Monday, April 28, 2008

Zen and the Art of Icemaking - Part 3

My Zamboni driving experience has been primarily with two models - both very old and very new. I learned on a 1969 model HD-B Zamboni. This model is very recognizable to most people as the classic Zamboni look and was widely produced. Later, the 500-series models came along. There have been several variations but the basic look and shape is the same.

Here is a classic white-over-blue HDB:


Compared to driving a 500-series Zamboni, the HDB is more like driving a standard shift car versus driving a car with an automatic transmission. It's different as to what is going on, but a similar comparison of actions.

For controls, the HDB has a steering wheel (of course) and a brake pedal (they never work), a gas pedal, and a transmission lever. The hydrostatic (hydraulic) transmission is like that of a military tank, the further you push the lever, the faster it goes. The lever has a neutral position; you pull it sideways left and push forward for forward speed. For reverse, you push it sideways right and pull back.

The gas pedal makes a difference on speed as well; more gas = more speed. So, the top speed of the Zamboni of 9 MPH is achieved with the lever fully forward and with maximum gas pedal (without blowing up the engine).

It gets tricky while resurfacing, with all the hydraulic conveyors working to move snow up into the dump tank. During resurfacing operations, it is critical to keep the engine RPM's at about 2700 RPM. This ensures that all the snow keeps moving nicely and the engine has power to drive the machine while moving the snow. If you go too high on RPM's, you risk damaging - even blowing up - the engine. Bad news, for sure.

But if you let the RPM's drop, the snow doesn't move through the conveyors and the whole thing gets bogged down. That is ugly is well.

The solution is that the operator constantly has his right hand on the transmission lever. When he or she needs to slow down, the lever is pulled back as the gas pedal is reduced, keeping the RPM's the same while slowing speed. The same when he needs to speed up - more lever and gas at the same time. It can get really tricky in the turns where, as previously mentioned, the operator is also raising the blade a little, backing off the water a little, trying to maintain the icemaking pattern, and not crashing into the boards or on-ice crew.

And then, as he wants to speed back up for the straightaway, he is lowering the blade, turning the water back on, while giving it more gas and transmission lever.

That's the comparison to the standard shift, clutch, gear, steering, watching the road, etc.

Believe it or not, I actually prefer the HDB, with all the complications. I guess it is because I learned on this model, it's what I'm familiar with and I prefer the sense of control over the machine.

But, for mass distribution, ease of training new operators, and in the face of competition from other manufacturers, Zamboni developed a much easier control system with the advent of the model 500 and future models.

Model 500 Series:


These models employ a throttle setting that holds the engine at the specified RPM so the operator does not have to. He only has to worry about speed control. Early models did not perform well and were finicky with speed changes. If you sped up or slowed down too suddenly, the throttle/governor control could not stay adjusted properly. Later models seem to have solved that.

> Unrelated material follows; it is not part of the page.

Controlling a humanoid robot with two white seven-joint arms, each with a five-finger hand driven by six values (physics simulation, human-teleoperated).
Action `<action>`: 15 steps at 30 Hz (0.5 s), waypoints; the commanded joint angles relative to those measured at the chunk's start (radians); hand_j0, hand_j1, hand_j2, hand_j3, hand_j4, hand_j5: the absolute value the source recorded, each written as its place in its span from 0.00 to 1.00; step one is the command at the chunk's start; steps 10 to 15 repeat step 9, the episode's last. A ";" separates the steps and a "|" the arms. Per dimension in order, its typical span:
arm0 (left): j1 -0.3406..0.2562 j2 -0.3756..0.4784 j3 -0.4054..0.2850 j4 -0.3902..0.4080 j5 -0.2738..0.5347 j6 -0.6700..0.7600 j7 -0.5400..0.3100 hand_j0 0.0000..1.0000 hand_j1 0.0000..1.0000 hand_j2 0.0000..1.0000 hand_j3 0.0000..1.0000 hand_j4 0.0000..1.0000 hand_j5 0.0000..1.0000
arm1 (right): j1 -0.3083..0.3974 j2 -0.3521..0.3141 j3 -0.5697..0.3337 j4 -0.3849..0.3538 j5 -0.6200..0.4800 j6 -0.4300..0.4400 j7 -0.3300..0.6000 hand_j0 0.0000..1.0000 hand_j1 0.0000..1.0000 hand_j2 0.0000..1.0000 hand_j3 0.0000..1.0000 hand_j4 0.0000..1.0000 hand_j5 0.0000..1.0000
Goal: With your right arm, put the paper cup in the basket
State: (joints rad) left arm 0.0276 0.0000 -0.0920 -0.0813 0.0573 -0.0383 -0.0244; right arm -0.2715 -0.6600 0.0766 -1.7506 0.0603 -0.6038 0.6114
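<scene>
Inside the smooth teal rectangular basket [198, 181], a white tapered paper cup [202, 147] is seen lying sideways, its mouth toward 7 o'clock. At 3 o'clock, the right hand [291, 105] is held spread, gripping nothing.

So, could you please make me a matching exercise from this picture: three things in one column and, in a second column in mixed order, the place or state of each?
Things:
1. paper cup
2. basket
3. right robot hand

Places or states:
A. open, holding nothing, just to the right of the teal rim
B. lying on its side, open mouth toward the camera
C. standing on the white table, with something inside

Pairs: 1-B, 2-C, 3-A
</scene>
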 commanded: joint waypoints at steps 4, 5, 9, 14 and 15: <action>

The model 520 at USBA has a second lever by the transmission control lever. This is the throttle. The "gas" foot pedal is actually not a gas controller at all. It is really a clutch on the hydrostatic transmission. It works the opposite of a clutch on a car; he clutch is fully engaged when the foot is off the pedal, and disengages the clutch as the pedal is depressed, allowing the machine to go faster.

The transmission lever still can control top speed, but operators usually just push it all the way forward and control speed with the pedal. So when the operator comes out on the ice, he pushes the transmission lever fully forward, and then sets the throttle at about 2700 RPM.

Then he lowers the conditioner and proceeds with the icemaking process. He uses the foot pedal to control speed, even though it is a clutch and not a gas pedal. Even the newer designs do require the operator to change speeds gently, but it is not as bad as the earlier models. I'm sure even those models worked well when properly adjusted, but they seemed vulnerable after some use.

As I come off the ice at USBA, I turn off the conveyors right about when the front wheels start to go off the ice. Then I pull back on the throttle a little bit, to let the engine rest, but not too far because I want strong power to the hydraulics so I can lift the conditioner about the time when the back wheels get to the edge of the ice.

Then I pull off the ice and pull the throttle back to about 1500 RPM to drive back and dump the snow from the tank.

The 500-series machines' most distinctive change is to the snow tank. You can see it looks different, and it also has a larger snow capacity. This allows operators to shave off a little more and give better ice without as much fear of filling the snow tank before finishing.

Other incarnations of the 500-series have slightly different controls, but the concept is the same.